When I was 20, my mother died after slightly less than a year of fighting multiple myeloma. Just a year and a half earlier, we had lost my stepdad to lung cancer. I had moved from California, where both my relatives and my tribe did reside, to an itty bitty island in the middle of the Pacific in order to live with my mom and dad. And then they died. And I was alone in a way that one person should ever be. I had a roof over my head, but no home.

It took some time, but I crawled out of the crater left by that gargantuan life event. I finished college. I got married. I figured out who my real friends were and who would be members of my new tribe. I still felt like an orphan, but I managed to connect with a number of compassionate women who loved me like a daughter. I started to mend.

The thing about love, though, is that not all love is created equally. Don’t get me wrong: all love is good. But when you lose the love of a mother, no amount of love from friends or siblings or fathers is going to completely fill that empty cup. I felt, deep down to the very bottom of my soul, like a motherless wastrel in desperate need of some mothering. Every day that passed I felt more and more like an orphan, and all I wanted was my mommy.

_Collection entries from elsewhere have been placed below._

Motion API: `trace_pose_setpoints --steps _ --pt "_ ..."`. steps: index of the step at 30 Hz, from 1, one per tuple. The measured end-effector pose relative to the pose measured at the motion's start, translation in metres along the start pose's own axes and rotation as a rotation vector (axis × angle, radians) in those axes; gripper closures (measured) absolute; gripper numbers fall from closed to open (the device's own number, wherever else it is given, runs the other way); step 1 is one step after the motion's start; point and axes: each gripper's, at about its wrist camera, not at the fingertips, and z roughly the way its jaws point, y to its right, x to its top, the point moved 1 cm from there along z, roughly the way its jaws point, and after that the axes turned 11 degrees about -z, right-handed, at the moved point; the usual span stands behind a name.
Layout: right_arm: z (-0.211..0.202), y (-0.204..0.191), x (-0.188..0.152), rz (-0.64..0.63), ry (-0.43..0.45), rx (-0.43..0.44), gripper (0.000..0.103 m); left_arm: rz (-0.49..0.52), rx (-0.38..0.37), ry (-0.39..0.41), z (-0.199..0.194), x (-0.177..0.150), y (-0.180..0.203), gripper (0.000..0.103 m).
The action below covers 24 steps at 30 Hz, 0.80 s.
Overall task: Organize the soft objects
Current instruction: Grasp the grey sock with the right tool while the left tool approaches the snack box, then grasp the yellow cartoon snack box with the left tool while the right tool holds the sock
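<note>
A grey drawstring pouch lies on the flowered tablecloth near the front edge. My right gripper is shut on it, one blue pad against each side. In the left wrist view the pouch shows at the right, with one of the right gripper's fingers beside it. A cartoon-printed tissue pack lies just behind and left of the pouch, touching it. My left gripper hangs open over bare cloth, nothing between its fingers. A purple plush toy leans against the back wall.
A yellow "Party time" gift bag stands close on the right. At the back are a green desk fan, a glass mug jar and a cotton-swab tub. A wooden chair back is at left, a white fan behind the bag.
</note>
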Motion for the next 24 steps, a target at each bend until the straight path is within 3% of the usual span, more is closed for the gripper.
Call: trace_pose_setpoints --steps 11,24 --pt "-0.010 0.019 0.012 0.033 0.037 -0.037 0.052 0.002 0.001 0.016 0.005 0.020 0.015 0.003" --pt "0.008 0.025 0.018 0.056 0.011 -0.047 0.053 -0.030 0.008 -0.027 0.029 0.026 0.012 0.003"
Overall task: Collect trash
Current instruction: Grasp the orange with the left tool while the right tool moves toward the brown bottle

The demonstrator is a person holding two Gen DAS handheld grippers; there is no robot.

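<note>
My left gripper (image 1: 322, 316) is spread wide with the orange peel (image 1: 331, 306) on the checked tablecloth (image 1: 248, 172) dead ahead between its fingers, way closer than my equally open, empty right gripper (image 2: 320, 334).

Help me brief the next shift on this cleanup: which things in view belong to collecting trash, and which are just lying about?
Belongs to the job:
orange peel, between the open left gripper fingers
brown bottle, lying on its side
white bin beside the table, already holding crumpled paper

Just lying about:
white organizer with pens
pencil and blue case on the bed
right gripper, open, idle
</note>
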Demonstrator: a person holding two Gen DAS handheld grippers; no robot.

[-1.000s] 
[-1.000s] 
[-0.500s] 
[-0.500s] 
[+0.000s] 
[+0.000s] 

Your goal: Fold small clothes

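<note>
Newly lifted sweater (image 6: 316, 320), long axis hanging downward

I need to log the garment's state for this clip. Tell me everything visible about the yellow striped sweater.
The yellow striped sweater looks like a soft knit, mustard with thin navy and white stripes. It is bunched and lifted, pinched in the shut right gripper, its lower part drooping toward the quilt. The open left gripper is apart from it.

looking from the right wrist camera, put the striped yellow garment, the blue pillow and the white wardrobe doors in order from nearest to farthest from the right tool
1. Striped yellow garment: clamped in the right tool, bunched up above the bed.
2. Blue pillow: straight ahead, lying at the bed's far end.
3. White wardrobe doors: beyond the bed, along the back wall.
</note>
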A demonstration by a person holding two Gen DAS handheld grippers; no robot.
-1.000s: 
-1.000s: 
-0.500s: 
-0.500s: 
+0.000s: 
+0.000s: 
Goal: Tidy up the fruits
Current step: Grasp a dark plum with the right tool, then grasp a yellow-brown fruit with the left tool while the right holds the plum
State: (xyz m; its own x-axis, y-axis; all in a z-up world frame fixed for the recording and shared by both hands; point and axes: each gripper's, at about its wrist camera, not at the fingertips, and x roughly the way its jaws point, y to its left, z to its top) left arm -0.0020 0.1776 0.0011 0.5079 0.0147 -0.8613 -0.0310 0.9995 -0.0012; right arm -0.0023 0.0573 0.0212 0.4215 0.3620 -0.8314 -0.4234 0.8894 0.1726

I got my wish, after a time. In spades, you might say. And this is where I think Fate played her hand: if I hadn’t come to Hawaii, I wouldn’t have learned about Hanai family, and I would never have found mine. In Hawaiian, hanai means to adopt, to be close to, to nourish, to sustain. It was not an uncommon practice among Hawaiians newlyweds to practice the hanai custom by bestowing upon their parents their first born child to be raised by them. Children whose parents were unable to care for them were also given hanai parents, perhaps outside of their blood relations. It was seen as a blessing to the hanai parents, to be given the opportunity to care for and love a child that did not come from their union. The concept of family, or ohana, extended to all members of the society: we are all in this together, we who are bonded by blood or by love, it makes no difference. My hanai mom (really, I have more than one), like my sisters, has no qualms about our relationship. We’re family, with all the rights, privileges,  and responsibilities therein. Period, end of discussion.

It’s funny to think: I had to wind up a million miles from home, in a place I never anticipated I would go, surrounded by people I didn’t even know ten years ago, in order to find my family. My home.